The difference to Host1 is that the network `2001:db8:2::/64` is directly
attached to the host via its `docker0` interface whereas it reaches
`2001:db8:1::/64` via Host1's IPv6 address `2001:db8::1`.

This way every container is able to contact every other container. The
containers `Container1-*` share the same subnet and contact each other directly.
The traffic between `Container1-*` and `Container2-*` will be routed via Host1
and Host2 because those containers do not share the same subnet.

In a switched environment every host has to know all routes to every subnet.
You always have to update the hosts' routing tables once you add or remove a
host to the cluster.

Every configuration in the diagram that is shown below the dashed line is
handled by Docker: The `docker0` bridge IP address configuration, the route to
the Docker subnet on the host, the container IP addresses and the routes on the
containers. The configuration above the line is up to the user and can be
adapted to the individual environment.

### Routed network environment
In a routed network environment you replace the layer 2 switch with a layer 3
router. Now the hosts just have to know their default gateway (the router) and
the route to their own containers (managed by Docker). The router holds all
routing information about the Docker subnets.
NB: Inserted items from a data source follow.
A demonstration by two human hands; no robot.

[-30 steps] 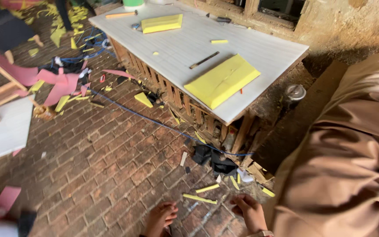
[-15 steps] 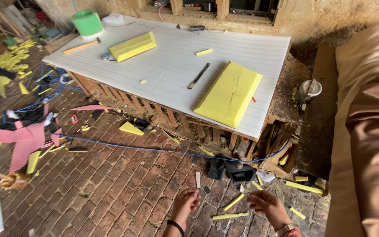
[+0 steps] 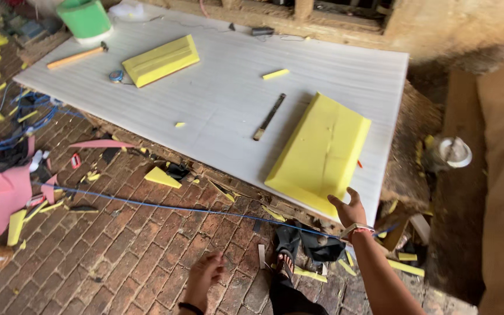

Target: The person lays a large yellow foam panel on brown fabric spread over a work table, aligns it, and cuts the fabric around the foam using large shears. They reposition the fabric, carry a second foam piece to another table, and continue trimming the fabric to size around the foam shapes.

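Head view: two hands, right hand [image 3: 348, 211] touching one of two yellow foam pads [image 3: 321, 153].

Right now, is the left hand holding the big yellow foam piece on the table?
No. The left hand hangs over the brick floor; only the right hand reaches the yellow foam piece.

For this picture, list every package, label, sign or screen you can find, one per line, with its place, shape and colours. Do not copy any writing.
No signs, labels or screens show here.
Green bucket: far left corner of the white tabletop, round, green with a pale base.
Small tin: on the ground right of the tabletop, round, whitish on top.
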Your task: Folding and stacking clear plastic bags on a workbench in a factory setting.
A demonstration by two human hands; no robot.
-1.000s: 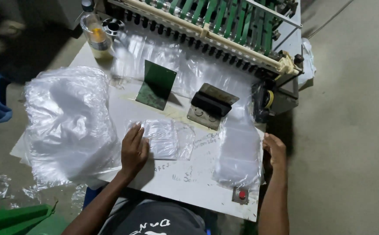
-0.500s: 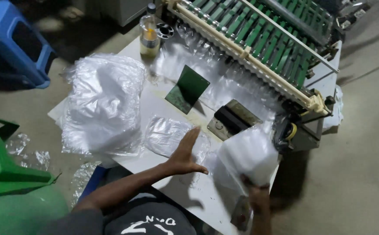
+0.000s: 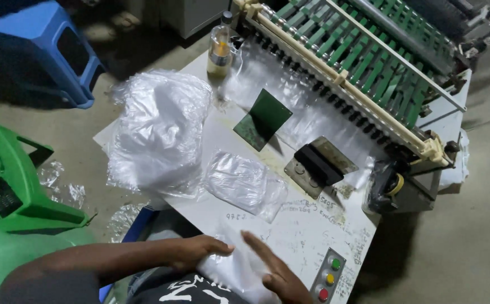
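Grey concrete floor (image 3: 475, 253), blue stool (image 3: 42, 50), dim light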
When you add or remove a host to
this environment you just have to update the routing table in the router - not
on every host.

![](images/ipv6_routed_network_example.svg)

In this scenario containers of the same host can communicate directly with each
other. The traffic between containers on different hosts will be routed via
their hosts and the router. For example packet from `Container1-1` to
`Container2-1` will be routed through `Host1`, `Router` and `Host2` until it
arrives at `Container2-1`.

To keep the IPv6 addresses short in this example a `/48` network is assigned to
every host. The hosts use a `/64` subnet of this for its own services and one
for Docker. When adding a third host you would add a route for the subnet
`2001:db8:3::/48` in the router and configure Docker on Host3 with
`--fixed-cidr-v6=2001:db8:3:1::/64`.

Remember the subnet for Docker containers should at least have a size of `/80`.
This way an IPv6 address can end with the container's MAC address and you
prevent NDP neighbor cache invalidation issues in the Docker layer. So if you
have a `/64` for your whole environment use `/78` subnets for the hosts and
`/80` for the containers. This way you can use 4096 hosts with 16 `/80` subnets
each.

Every configuration in the diagram that is visualized below the dashed line is
handled by Docker: The `docker0` bridge IP address configuration, the route to
the Docker subnet on the host, the container IP addresses and the routes on the
containers. The configuration above the line is up to the user and can be
adapted to the individual environment.